Arts & Culture

UK Professor’s Article Analyzes Portrait by Ray Johnson

photo of Ray Johnson's portrait mail art to Samuel J. Wagstaff
Ray Johnson's mail art to Samuel J. Wagstaff (1964). Samuel J. Wagstaff Papers, Archives of American Art, Smithsonian Institution. © The Ray Johnson Estate.

LEXINGTON, Ky. (Nov. 18, 2020) Miriam Kienle, assistant professor of art history at the University of Kentucky School of Art and Visual Studies, analyzes the remains of Ray Johnson’s mid-1960s portrait of Samuel J. Wagstaff in her recent article "Facing Others: Ray Johnson's Portrait of a Curator as a Network." The article is featured on the cover of the fall issue of Archives of American Art Journal.
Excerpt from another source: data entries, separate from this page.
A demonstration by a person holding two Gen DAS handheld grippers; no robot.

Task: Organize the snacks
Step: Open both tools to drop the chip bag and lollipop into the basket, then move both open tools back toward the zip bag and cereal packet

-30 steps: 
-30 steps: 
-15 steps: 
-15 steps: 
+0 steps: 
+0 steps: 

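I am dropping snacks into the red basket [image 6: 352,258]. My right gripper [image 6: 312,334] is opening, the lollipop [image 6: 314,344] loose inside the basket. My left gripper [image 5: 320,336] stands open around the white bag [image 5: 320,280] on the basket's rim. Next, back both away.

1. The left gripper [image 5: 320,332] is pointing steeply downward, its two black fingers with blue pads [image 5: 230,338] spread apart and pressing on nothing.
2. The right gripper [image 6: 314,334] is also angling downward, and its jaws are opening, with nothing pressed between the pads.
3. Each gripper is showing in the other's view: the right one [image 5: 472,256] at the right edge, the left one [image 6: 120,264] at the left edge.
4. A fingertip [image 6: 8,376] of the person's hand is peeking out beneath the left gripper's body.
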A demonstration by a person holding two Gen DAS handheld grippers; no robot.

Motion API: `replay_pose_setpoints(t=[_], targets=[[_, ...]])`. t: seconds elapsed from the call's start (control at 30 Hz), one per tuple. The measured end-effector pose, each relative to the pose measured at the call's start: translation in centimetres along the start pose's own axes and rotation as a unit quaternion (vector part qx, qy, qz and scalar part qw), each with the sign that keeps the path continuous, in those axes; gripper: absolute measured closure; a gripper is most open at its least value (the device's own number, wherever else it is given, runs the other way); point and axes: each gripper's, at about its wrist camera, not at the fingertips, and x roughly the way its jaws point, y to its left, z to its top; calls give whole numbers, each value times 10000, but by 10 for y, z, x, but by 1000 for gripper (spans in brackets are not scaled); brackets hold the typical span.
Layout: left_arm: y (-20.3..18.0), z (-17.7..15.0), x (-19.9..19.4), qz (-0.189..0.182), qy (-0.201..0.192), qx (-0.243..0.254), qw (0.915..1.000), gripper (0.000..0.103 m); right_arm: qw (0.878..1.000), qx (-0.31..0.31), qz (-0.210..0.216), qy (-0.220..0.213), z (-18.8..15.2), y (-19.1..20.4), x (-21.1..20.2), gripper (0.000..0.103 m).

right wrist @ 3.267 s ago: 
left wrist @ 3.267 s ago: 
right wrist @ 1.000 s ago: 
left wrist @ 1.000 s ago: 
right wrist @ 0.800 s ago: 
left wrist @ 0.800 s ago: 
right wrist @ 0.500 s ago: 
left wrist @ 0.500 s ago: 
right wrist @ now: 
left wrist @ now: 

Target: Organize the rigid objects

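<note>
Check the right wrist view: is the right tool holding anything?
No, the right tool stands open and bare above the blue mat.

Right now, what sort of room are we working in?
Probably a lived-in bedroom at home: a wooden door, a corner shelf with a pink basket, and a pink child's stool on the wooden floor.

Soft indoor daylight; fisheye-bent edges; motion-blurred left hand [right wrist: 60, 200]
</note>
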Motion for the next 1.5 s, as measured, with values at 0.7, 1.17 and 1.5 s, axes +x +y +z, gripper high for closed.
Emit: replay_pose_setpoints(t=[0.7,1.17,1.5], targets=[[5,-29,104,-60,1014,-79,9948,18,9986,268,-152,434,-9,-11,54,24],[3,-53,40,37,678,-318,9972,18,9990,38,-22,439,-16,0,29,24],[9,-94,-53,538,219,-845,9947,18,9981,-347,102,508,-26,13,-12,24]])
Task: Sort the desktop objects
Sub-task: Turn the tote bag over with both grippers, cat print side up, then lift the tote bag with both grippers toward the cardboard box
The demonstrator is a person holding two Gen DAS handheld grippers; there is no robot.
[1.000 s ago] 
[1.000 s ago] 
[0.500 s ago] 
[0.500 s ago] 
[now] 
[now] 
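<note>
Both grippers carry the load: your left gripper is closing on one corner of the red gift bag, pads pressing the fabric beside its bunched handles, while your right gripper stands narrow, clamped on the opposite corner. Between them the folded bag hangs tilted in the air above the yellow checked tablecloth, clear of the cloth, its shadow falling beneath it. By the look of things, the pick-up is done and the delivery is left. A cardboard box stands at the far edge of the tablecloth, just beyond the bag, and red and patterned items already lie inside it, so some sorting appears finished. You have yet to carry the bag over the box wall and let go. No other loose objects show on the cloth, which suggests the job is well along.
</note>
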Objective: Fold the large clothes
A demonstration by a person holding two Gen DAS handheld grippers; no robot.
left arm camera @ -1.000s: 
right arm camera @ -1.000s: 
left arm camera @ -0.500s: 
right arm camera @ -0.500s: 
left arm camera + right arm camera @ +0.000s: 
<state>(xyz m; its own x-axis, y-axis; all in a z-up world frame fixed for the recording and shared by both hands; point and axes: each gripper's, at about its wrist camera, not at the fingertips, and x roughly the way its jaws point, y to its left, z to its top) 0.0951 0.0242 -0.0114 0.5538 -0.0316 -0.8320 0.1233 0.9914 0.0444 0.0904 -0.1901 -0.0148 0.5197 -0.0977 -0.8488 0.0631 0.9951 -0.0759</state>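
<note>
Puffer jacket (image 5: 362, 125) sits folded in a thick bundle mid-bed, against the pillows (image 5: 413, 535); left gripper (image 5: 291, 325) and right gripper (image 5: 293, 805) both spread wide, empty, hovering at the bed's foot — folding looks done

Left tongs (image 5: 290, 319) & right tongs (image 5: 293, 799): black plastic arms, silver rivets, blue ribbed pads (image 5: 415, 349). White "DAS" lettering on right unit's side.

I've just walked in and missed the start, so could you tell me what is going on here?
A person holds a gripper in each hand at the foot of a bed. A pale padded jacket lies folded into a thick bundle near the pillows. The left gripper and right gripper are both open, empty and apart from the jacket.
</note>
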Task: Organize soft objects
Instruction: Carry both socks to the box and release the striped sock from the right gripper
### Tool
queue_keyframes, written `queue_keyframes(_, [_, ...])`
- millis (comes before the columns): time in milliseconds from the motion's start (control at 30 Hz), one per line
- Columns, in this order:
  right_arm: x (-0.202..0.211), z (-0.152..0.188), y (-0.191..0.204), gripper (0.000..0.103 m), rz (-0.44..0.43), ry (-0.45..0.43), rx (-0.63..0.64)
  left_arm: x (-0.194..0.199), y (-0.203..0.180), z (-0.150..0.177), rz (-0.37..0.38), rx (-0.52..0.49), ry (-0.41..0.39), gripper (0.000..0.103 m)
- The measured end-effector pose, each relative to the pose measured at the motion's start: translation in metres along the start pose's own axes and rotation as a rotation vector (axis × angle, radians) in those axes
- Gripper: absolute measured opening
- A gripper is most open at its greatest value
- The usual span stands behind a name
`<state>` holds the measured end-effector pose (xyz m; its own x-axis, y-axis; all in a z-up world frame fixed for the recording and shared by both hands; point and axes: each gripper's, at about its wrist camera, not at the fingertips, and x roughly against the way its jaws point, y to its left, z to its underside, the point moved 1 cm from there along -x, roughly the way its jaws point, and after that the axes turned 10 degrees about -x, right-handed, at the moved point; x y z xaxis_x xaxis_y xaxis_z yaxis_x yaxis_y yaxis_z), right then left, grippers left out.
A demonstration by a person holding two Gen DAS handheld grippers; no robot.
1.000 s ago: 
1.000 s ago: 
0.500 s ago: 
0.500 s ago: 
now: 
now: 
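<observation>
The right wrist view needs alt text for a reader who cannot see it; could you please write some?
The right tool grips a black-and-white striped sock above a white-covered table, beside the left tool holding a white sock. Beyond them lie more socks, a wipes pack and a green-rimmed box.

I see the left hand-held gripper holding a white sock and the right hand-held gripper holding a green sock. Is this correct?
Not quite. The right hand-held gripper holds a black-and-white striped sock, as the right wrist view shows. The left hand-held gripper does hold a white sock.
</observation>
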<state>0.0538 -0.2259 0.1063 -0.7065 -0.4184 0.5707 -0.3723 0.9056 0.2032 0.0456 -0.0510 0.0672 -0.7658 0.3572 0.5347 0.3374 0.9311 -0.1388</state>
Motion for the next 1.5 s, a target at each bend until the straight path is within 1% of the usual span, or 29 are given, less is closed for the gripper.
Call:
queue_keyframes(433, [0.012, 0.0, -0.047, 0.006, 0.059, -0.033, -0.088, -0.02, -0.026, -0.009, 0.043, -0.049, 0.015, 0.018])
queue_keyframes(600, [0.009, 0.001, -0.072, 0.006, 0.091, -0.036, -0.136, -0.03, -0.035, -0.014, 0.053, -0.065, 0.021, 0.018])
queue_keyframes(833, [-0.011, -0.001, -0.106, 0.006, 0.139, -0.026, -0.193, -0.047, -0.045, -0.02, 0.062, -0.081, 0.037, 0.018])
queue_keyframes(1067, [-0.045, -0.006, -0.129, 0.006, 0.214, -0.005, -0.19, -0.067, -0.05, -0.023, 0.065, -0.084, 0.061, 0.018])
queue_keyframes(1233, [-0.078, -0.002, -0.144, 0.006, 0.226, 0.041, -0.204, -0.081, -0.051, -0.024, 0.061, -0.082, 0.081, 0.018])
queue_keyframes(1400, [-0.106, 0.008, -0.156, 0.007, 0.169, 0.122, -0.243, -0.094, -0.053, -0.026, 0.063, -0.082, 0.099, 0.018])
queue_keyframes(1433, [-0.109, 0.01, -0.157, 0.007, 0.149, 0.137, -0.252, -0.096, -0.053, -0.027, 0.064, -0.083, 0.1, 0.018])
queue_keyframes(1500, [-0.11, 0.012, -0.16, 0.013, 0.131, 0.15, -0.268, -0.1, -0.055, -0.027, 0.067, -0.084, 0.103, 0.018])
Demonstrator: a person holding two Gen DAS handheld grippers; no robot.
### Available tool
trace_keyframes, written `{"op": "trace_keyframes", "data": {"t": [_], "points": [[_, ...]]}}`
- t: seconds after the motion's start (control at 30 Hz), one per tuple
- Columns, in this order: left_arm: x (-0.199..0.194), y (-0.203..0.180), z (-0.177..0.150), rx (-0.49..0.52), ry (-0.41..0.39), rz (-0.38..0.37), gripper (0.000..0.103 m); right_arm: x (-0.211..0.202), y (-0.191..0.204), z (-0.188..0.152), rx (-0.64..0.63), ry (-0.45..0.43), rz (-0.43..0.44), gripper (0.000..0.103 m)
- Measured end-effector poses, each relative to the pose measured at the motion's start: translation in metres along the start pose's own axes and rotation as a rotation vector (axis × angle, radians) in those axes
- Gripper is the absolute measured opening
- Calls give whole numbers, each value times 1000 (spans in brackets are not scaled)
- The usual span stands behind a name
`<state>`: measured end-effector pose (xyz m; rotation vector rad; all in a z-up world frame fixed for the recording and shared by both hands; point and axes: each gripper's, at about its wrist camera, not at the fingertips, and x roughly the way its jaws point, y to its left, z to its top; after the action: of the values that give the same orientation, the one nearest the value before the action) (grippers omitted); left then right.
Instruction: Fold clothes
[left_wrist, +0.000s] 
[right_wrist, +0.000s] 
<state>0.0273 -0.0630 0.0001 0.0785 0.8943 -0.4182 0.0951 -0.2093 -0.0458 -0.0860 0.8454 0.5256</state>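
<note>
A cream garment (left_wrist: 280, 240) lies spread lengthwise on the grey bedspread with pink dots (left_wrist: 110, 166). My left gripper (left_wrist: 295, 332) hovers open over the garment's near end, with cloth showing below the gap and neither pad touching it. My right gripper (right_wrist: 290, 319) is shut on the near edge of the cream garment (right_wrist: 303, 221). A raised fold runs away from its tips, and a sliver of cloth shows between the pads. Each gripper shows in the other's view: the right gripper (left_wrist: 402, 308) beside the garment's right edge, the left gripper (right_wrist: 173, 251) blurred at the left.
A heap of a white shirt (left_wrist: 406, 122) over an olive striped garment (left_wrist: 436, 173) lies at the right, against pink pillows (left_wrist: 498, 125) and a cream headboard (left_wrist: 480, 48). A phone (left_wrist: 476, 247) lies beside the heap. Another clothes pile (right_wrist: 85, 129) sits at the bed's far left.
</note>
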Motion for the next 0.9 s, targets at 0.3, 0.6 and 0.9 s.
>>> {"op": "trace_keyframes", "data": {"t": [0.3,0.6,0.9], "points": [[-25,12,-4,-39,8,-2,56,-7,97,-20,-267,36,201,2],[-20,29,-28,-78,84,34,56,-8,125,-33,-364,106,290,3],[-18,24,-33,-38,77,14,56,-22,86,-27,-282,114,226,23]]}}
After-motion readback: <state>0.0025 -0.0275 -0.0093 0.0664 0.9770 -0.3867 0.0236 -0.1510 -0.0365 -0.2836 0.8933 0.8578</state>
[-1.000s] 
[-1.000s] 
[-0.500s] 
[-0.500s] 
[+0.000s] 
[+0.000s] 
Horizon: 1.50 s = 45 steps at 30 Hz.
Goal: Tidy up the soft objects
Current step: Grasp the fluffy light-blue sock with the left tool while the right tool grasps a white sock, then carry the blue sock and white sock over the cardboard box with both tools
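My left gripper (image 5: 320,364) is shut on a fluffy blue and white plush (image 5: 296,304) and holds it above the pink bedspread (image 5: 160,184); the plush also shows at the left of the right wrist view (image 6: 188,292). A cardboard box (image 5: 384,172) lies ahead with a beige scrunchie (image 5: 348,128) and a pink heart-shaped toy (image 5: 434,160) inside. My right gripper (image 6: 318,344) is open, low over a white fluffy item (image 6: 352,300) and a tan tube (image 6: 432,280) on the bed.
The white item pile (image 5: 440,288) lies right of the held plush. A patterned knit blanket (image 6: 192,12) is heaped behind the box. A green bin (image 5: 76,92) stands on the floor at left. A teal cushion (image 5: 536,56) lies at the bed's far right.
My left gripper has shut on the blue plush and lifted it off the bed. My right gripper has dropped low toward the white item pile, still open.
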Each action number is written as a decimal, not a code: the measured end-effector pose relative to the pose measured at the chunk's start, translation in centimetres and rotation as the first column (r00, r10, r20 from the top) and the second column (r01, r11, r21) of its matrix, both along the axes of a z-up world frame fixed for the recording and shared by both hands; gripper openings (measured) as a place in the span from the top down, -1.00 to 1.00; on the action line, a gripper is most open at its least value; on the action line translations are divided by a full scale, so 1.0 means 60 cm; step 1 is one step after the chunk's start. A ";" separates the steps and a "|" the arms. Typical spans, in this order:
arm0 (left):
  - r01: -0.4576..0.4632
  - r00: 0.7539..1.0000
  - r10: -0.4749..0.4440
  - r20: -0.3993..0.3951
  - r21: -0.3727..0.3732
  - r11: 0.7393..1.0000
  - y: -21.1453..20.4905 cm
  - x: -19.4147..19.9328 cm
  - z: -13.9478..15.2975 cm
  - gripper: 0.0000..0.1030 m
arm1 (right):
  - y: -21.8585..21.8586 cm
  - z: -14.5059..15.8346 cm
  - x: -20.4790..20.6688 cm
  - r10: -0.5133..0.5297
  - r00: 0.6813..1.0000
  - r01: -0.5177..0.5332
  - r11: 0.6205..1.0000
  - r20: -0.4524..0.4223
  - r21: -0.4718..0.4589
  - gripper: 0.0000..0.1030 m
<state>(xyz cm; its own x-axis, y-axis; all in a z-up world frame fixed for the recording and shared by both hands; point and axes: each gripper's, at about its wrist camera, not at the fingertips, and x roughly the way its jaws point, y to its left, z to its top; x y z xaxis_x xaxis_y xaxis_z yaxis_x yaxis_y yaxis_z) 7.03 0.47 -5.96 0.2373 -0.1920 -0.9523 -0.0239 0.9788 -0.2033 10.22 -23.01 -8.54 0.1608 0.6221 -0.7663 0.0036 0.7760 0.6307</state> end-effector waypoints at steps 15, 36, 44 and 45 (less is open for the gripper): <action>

Using several forms of art world communication — commercial, bureaucratic and interpersonal — influential pop artist and pioneering correspondence artist Ray Johnson created a portrait of noted curator and photography collector Samuel J. Wagstaff that emphasized identity as dependent on one’s position in their social network. Many have previously noted the networked character of Johnson’s mail art practice, but few have explored its connection to contemporary network theory and none have examined any correlation with portraiture of the period. 

In this article, Kienle argues Johnson “transformed the genre by representing personhood as an embodied and open system that resists discrete categorization and total disclosure, particularly regarding gender and sexuality.”

The Archives of American Art, previously known as the Archives of American Art Bulletin, supports new approaches and out-of-the-box thinking about primary source materials.

Kienle specializes in modern and contemporary art, with an emphasis on collage, new media, participatory art practices, digital and public humanities, and the history and theory of modern communication. Curatorial practice is central to Kienle's research and teaching. She has curated many national and international exhibitions at venues such as Burlington City Arts (Burlington, Vermont); Dorsky Gallery Curatorial Programs (New York, New York); Krannert Art Museum (Champaign, Illinois); and Museum of São Roque (Lisbon). Kienle is also the regional coordinator for The Feminist Art Project.

The UK School of Art and Visual Studies, part of the College of Fine Arts, offers undergraduate and graduate degrees in the fields of art studio, art history and visual studies, art educationcuratorial studies and digital media design.